INFORMATION PROVIDED START

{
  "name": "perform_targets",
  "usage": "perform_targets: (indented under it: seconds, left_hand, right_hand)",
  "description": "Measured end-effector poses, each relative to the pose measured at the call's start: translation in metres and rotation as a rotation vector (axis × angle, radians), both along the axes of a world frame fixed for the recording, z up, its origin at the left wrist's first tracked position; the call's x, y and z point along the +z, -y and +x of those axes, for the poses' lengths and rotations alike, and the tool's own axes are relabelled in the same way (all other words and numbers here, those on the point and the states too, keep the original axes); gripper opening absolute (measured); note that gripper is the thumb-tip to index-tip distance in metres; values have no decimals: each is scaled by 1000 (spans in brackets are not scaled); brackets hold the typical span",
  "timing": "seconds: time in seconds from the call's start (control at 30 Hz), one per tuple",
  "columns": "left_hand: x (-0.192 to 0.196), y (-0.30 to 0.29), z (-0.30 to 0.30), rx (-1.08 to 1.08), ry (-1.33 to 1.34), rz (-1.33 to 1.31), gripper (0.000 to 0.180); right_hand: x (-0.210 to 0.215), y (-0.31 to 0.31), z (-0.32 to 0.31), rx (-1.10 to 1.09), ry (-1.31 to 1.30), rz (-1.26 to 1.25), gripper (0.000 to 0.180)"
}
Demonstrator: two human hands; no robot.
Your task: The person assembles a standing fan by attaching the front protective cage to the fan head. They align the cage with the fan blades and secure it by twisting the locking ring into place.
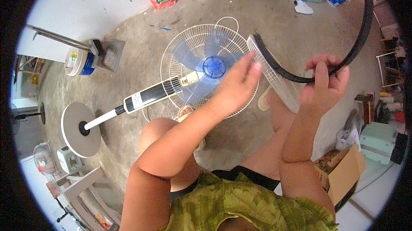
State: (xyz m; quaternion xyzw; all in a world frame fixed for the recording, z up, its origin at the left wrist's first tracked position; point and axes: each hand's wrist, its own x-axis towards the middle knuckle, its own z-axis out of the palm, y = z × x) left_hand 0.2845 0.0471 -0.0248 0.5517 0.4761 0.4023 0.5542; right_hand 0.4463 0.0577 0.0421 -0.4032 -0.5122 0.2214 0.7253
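1. The right hand (325,86) has its fingers curled round a long black strip (368,16), which loops up on the far right. Its other end is by the white grille (281,84).
2. The left hand (237,81) is near that grille's left edge. Its fingers are a bit bent, thumb apart. I can't tell if they touch it.
3. The fan (148,95) lies on the floor (137,50), left of the grille.
4. The strip looks springy, so it could flick away if the fingers slip.
5. A hard tug might tip the grille.
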Motion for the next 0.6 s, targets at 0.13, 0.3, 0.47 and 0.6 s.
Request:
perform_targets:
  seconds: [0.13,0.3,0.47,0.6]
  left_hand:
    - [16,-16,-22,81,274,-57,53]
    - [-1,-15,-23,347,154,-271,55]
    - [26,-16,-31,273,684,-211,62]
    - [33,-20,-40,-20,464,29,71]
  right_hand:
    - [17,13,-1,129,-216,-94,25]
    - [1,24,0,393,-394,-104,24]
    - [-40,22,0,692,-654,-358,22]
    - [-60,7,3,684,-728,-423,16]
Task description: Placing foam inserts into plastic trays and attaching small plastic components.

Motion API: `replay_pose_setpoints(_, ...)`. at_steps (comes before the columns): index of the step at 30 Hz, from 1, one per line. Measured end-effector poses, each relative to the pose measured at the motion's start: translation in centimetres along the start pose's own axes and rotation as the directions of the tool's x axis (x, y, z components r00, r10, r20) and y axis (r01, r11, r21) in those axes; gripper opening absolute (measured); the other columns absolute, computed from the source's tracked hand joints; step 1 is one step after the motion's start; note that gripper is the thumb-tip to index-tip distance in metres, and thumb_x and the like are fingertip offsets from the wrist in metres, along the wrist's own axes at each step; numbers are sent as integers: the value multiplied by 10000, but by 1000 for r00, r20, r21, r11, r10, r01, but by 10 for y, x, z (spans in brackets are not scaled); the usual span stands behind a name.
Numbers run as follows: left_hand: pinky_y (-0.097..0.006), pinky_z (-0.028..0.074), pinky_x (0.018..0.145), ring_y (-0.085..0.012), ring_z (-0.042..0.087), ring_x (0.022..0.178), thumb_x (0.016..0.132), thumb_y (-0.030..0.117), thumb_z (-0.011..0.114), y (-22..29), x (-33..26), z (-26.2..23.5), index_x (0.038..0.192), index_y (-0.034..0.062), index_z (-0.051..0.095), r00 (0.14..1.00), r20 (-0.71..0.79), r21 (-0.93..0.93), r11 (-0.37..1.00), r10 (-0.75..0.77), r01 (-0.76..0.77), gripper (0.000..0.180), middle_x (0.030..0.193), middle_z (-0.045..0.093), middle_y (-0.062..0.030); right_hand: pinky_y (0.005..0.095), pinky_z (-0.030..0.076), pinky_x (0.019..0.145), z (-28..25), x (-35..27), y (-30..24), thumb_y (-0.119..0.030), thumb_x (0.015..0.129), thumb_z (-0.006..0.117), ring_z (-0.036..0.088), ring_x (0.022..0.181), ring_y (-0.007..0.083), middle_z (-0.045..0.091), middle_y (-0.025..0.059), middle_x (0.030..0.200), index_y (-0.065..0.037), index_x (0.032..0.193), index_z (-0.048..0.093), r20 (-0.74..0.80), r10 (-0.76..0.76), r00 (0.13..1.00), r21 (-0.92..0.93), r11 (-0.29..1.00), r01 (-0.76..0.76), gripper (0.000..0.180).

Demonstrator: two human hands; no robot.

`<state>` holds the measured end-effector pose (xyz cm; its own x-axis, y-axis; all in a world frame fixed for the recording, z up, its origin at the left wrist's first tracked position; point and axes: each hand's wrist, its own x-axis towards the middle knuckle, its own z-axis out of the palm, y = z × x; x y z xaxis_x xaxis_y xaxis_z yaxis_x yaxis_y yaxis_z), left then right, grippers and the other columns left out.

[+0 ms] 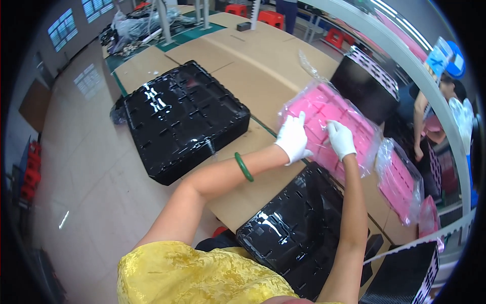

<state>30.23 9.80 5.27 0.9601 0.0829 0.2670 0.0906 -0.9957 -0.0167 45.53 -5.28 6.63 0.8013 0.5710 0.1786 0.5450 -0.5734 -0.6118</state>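
Observation:
A stack of pink trays in a clear plastic bag [324, 109] lies on the cardboard-covered table [263, 66]. My left hand [293, 139], in a white glove, presses on the bag's near left side. My right hand [340, 139], also gloved, rests on the bag just to the right, its fingers pinching the plastic. A green bangle [243, 166] circles my left wrist. A glossy black tray stack [291, 228] sits below my arms at the table's near edge.
A larger stack of black trays [182, 119] lies at the table's left edge. More bagged pink trays [400, 185] lie to the right, with another black stack [364, 83] behind. Another person [435, 111] works at far right. Red stools [271, 17] stand at the back.

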Motion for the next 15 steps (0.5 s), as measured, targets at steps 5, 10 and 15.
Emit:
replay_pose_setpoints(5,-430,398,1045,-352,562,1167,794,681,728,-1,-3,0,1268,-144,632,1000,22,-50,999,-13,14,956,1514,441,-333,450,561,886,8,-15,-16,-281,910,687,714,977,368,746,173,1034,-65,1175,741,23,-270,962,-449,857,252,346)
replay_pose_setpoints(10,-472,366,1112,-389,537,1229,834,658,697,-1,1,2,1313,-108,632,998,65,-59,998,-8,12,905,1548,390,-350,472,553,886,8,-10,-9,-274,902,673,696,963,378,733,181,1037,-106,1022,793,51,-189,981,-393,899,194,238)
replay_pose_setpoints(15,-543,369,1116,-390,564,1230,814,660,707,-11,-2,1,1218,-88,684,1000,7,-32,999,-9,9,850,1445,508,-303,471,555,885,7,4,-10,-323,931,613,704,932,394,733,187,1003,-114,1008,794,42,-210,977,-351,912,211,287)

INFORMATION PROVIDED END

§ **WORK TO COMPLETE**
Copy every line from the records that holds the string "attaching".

§ **YOUR RESPONSE**
Your task: The person assembles a standing fan by attaching the front protective cage to the fan head. They align the cage with the fan blades and secure it by twisting the locking ring into place.
Task description: Placing foam inserts into plastic trays and attaching small plastic components.

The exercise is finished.